Feckless youth, illiterate, innumerate, 794,000 NEETs with no planned future, but glued to Facebook. Must do something. How about apprenticeships?
The government thinks they are a very good idea. In 2017, Anne Milton was appointed Minister of State for Skills and Apprenticeships. Between 2015 and 2016 there were almost 900,000 funded apprenticeships, and there is a target of 3million extra by 2020. So far, so good. But the policy also introduced a new funding requirement: the apprenticeship levy. All UK employers with a pay bill of more than £3million per year have to pay 0.5 per cent of that into an apprenticeship service account, to be spent on training and assessment.
Well, that’s good, then? Apparently not. Since these reforms were introduced last year, the number of young people starting apprenticeships has fallen by 61 per cent. Only 43,600 apprenticeships were started between May and July 2017, compared with 113,000 in the same period the previous year. Why? Employers claim that the level of financial contribution and the amount of time mandated for off-the-job training are serious disincentives. Like most other things in business, it comes down to cost-effectiveness. And a dislike of interfering bureaucracy.
What is an apprentice? It’s a system that goes back to the Middle Ages. A master craftsman was entitled to employ a young person as cheap labour, in exchange for providing board and lodging and formal training in the craft which could lead to the apprentice becoming a master craftsman himself. Often the master was paid by the apprentice’s family to take him on.
The etymology is interesting. ‘Apprentice’ comes from the Old French apprentis, placing the emphasis on learning. But the Swiss/German word is Lehrling – one who is being taught. Both employer and learner have a responsibility. It is a two-way process.
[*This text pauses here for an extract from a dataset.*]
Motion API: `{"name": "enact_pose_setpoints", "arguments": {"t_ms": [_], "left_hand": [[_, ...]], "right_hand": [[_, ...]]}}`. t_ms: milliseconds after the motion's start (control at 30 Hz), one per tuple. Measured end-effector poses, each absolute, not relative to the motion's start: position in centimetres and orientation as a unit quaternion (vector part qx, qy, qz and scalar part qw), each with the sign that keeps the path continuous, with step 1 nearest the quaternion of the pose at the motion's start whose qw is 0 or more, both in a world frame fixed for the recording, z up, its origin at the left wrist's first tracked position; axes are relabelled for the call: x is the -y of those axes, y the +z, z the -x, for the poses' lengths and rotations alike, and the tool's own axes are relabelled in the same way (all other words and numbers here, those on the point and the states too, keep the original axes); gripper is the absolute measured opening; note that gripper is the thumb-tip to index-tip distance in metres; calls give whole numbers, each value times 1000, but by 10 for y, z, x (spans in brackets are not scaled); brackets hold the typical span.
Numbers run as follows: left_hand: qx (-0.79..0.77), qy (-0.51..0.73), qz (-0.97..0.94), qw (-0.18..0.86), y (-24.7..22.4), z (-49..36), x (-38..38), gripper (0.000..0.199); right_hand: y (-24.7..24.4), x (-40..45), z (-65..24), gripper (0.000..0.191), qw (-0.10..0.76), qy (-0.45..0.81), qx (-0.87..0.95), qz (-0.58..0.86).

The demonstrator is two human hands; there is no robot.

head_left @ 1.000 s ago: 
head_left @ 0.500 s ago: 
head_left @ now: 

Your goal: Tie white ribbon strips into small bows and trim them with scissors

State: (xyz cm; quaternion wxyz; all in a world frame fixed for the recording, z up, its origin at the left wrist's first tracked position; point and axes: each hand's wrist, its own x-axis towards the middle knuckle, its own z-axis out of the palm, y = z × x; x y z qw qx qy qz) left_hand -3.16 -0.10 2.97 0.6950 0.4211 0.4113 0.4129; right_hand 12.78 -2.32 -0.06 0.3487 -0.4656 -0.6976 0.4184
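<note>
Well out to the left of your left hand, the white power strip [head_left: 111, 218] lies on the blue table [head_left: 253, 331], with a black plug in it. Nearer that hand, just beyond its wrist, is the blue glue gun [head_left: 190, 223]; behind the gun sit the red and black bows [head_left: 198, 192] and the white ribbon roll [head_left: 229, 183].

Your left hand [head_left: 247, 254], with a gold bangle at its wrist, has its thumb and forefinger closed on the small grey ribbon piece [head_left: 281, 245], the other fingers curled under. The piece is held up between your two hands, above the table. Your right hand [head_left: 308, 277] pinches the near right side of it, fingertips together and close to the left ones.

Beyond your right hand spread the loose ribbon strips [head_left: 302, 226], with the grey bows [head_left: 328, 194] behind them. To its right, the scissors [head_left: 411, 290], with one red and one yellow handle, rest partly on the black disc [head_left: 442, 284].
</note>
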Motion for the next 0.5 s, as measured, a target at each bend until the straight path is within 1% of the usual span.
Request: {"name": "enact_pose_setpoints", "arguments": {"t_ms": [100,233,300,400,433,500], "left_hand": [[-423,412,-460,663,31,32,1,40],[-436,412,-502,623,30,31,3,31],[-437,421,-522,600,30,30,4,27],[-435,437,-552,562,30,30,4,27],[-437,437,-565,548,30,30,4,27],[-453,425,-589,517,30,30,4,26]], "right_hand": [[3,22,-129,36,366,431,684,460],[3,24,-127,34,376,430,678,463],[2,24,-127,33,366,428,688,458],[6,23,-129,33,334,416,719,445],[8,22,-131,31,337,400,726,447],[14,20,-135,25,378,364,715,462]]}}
Since the Blair concept of half of all young people going to university was introduced, there has been a growing cynicism about the value of qualifications. All those First Class degrees, and some pass marks at 15 per cent – yet still inadequate skills. But I would draw your attention to the system in Eastern Switzerland, where I live. It’s called the VET, or vocational and educational training, a qualification which contributes to the low rate of youth unemployment in Switzerland of around 4 per cent. When I hear the UK government mantra ‘Every child matters’ I think: action, please, not just words. In our community, the Gemeinde (the local authority) really makes it happen.
In the primary school opposite, children start learning literacy, numeracy, how to be Swiss, ice hockey and skiing. They go on to secondary school, according to interest and ability. There is a grammar school, from which most pupils go on to university. But those who don’t are not left behind. The secondary school next door is for pupils who are not academic but are valued as potential for the community. They learn English, economics and business. They do a lot of sport, and the arts. And at the end of it all, every one of them is found an apprenticeship place in the local economy – construction, retail, healthcare, tourism, administration, even Swiss railways. They are paid the Lehrling rate by their employer.
At the end of the year, the local newspaper devotes several pages to photographs and congratulations for all the Lehrlinge who have qualified for their VET and are moving into full-time employment. The whole community is proud of them and they are celebrated. Their employers also get credit.
Other countries, seeking ways to combat youth unemployment, are taking an interest in the Swiss VET system. It seems this was one of the ideas behind the recent state visit by Chinese president Xi Jinping. These are the statistics that are attracting attention. (Remember, the population of Switzerland is 8.4million as of 2016.)
Source: Swiss VET
But it’s not just a matter of yet another college course, a new funding notion, cheap labour. The Swiss model, according to Jerome Hugli, a project manager for SERI (Education, Research and Innovation), is part of a complex overall picture – including social dialogue, a learning culture, and the federal system of government, concentrating decision-making at local level. It’s built into the Swiss way of life, and it’s a long-term process.
When I ask my son, who has a clever six-year-old, if he plans to send him to university (they live in a London borough with grammar schools and highly regarded independent schools), he tells me: ‘No way. A good old-fashioned polytechnic, to learn something useful and practical. Then start his own business.’ I’m reminded – yet again – of Jordan Peterson, who said, when questioned about sending teenagers to Left-wing indoctrinating colleges: ‘No. Send them to Trade School!’
So, Anne Milton, if you’re looking for a way of doing successful apprenticeships, not just talking about new ideas, you should come over here, and find out how VET works. I’d be delighted to show you round.